A man of Nigerian origin who had an Irish ex-girlfriend has been given a provisional resident permit to prevent his deportation. The girlfriend claimed she was tricked to believe the man was an ex ‘male model’ who is now working for a UK property firm. However, she found out the man had a criminal record and lied to her.

On Friday January 20, 2012 at the High Court, Mr Justice Gerard Hogan made it clear the temporary permit was prompted “exclusively” by his worries for the ultimate well-being of a child – Baby C – fathered by the man with the Irish woman, and the possible right of a child to the care and company of both parents.

The stay was granted solely in the context of uncompleted District Court proceedings here in relation to the man’s access and custody rights in relation to Baby C. The man has another child with another woman but they live in London.

While it was difficult to view the application by the man for guardianship of, and access to, Baby C “without some degree of skepticism – perhaps even cynicism”, that matter was exclusively to be decided by the District Court, he said.

As the District Court may rule it was in the interests of Baby C her father enjoy either rights of access or even guardianship, he would stay enforcement of deportation pending the outcome of the District Court application.

If the man won in the District Court, the matter would be re-assessed with the State’s vital interest in an effective immigration system balanced against the child’s right to the care and company of her father. If the man lost, the stay on deportation would lapse.

The judge had earlier this month lifted a previous injunction preventing the man’s deportation on grounds of material non-disclosure by the man of several matters.

The man came here in March 2009 with a Nigerian passport in the name of another man, Mr X, which had a valid Irish entry visa, plus an Austrian identity card. He presented himself at immigration as Mr X but sought asylum under his real name.

Mr X’s passport had been stolen from him in Vienna, leading to the Nigerian man ultimately pleading guilty here in May 2009 to handling stolen property and receiving a six-month sentence.

He sought asylum on grounds he fled Nigeria as a result of threats following his engagement to a Muslim woman when he was a Christian and also alleged his fiancee was murdered. The Refugee Appeals Tribunal dismissed his claims as not credible.

The man then sought to revoke deportation on grounds he had two Irish citizen children but that application was also rejected. He then sought to stay the deportation in the context of the Baby C access case.

Mr Justice Hogan said, as it was probable the man’s other child, born in Belfast, would live permanently in London with her mother and as the man was excluded from the UK following a conviction there for dishonesty, the position of that child was irrelevant in this case.

Dealing with the Baby C situation, he noted the man at some stage became involved with a professional qualified Irish woman – Ms Y – who intended to move to the UK to practice her profession.

Ms Y later alleged she was cruelly deceived by the man who somehow managed to lead an affluent lifestyle and led her to believe he was previously a male model, now working for a UK property firm, but never disclosed he had a criminal record and was in the asylum process.
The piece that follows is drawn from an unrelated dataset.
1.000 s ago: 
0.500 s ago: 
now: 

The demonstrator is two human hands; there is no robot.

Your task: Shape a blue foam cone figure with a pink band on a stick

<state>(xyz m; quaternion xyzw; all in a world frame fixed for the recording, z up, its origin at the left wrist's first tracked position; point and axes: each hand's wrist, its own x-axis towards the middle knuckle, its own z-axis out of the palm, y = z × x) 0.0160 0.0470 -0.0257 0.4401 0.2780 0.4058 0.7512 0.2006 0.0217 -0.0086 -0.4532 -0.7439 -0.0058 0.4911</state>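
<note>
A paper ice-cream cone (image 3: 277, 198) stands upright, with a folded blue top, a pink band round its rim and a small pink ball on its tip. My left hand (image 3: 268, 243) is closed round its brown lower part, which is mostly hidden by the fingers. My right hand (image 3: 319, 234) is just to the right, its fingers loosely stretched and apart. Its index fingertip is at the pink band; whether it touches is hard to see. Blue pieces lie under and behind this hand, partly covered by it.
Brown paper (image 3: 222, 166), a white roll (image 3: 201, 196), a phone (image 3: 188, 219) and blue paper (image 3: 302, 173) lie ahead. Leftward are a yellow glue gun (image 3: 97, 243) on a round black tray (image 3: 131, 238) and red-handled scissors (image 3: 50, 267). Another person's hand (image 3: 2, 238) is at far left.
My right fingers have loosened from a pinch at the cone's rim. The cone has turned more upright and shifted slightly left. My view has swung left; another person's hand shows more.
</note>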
Ms Y claimed she found herself unexpectedly pregnant in April 2010 and the relationship foundered soon after when she found allegedly compromising messages from another woman on the man’s phone. The man denied her claims.

Baby C was born in late 2010 and Ms Y claimed the man only sought access three months later. She alleged his guardianship proceedings are an opportunistic ploy to use his paternity of Baby C to his advantage in immigration proceedings.

There seemed very little prospect Ms Y and the man could be reconciled and therefore it could be assumed, if the man was deported, Baby C would have no contact with her father, the judge said. In those circumstances, he granted the stay pending the District Court outcome.